*TRY IT*
Give an exact copy of the lines from the beginning of the listing below to the "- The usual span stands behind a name" line, inclusive.

*GIVEN INFORMATION*
((
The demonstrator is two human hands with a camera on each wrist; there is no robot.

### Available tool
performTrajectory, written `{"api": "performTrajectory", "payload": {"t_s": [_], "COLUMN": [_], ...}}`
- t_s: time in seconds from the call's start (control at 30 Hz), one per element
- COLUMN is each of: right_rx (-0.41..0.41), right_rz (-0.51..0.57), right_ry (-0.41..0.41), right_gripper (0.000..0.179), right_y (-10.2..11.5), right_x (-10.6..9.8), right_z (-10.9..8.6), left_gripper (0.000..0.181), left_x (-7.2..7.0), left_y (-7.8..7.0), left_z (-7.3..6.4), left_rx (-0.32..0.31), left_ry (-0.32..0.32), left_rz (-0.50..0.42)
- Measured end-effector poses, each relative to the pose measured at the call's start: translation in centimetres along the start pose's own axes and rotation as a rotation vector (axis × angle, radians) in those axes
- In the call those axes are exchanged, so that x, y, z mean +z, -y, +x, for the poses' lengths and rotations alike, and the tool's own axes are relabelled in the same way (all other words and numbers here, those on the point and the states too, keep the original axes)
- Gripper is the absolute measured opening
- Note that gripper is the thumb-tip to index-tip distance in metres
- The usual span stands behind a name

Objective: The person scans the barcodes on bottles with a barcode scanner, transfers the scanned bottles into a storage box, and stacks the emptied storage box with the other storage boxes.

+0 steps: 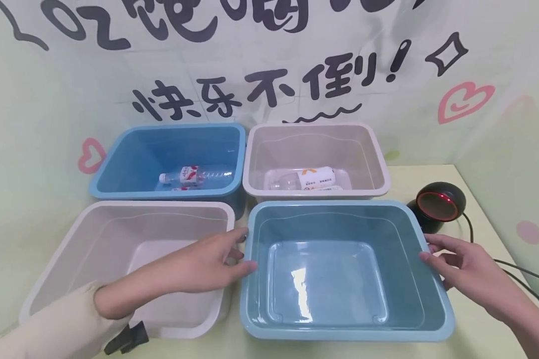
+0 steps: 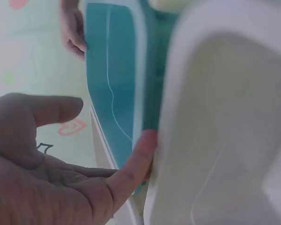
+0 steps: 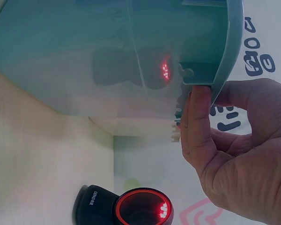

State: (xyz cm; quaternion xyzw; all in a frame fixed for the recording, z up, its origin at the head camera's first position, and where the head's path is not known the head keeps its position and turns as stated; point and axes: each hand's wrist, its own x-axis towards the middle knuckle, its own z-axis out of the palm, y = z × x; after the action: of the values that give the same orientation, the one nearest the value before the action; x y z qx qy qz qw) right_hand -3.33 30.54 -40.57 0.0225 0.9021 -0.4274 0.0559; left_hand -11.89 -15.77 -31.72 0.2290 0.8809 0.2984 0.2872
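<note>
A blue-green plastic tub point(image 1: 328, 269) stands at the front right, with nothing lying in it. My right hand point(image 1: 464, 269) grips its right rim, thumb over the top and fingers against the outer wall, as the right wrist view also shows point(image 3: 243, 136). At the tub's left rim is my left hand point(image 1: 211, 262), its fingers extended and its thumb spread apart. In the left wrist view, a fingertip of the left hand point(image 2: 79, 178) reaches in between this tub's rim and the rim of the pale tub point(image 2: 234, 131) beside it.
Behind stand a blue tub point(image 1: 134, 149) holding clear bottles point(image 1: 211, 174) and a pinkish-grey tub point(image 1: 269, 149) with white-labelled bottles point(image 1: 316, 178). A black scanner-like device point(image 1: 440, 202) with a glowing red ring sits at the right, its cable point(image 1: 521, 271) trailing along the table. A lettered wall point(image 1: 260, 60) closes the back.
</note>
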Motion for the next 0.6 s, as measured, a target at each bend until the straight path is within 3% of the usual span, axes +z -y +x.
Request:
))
*WORKED SOLUTION*
The demonstrator is two human hands with a camera on each wrist; there is no robot.

### Available tool
performTrajectory, written `{"api": "performTrajectory", "payload": {"t_s": [_], "COLUMN": [_], ...}}`
- t_s: time in seconds from the call's start (control at 30 Hz), one per element
- COLUMN is each of: right_rx (-0.41..0.41), right_rz (-0.51..0.57), right_ry (-0.41..0.41), right_gripper (0.000..0.179), right_y (-10.2..11.5), right_x (-10.6..9.8), right_z (-10.9..8.6), left_gripper (0.000..0.181), left_x (-7.2..7.0), left_y (-7.8..7.0), left_z (-7.3..6.4), left_rx (-0.32..0.31), left_ry (-0.32..0.32), left_rz (-0.50..0.42)
- Measured end-effector poses, each relative to the pose measured at the call's start: translation in centimetres along the start pose's own axes and rotation as a rotation vector (axis × angle, radians) in those axes
- In the call those axes are exchanged, so that x, y, z mean +z, -y, +x, for the poses' lengths and rotations alike, and the tool's own axes are relabelled in the same way (all other words and numbers here, those on the point and the states too, keep the original axes)
- Gripper is the absolute measured opening
- Note that gripper is the thumb-tip to index-tip distance in metres
- The usual span stands behind a name

Nothing further is required by the exercise.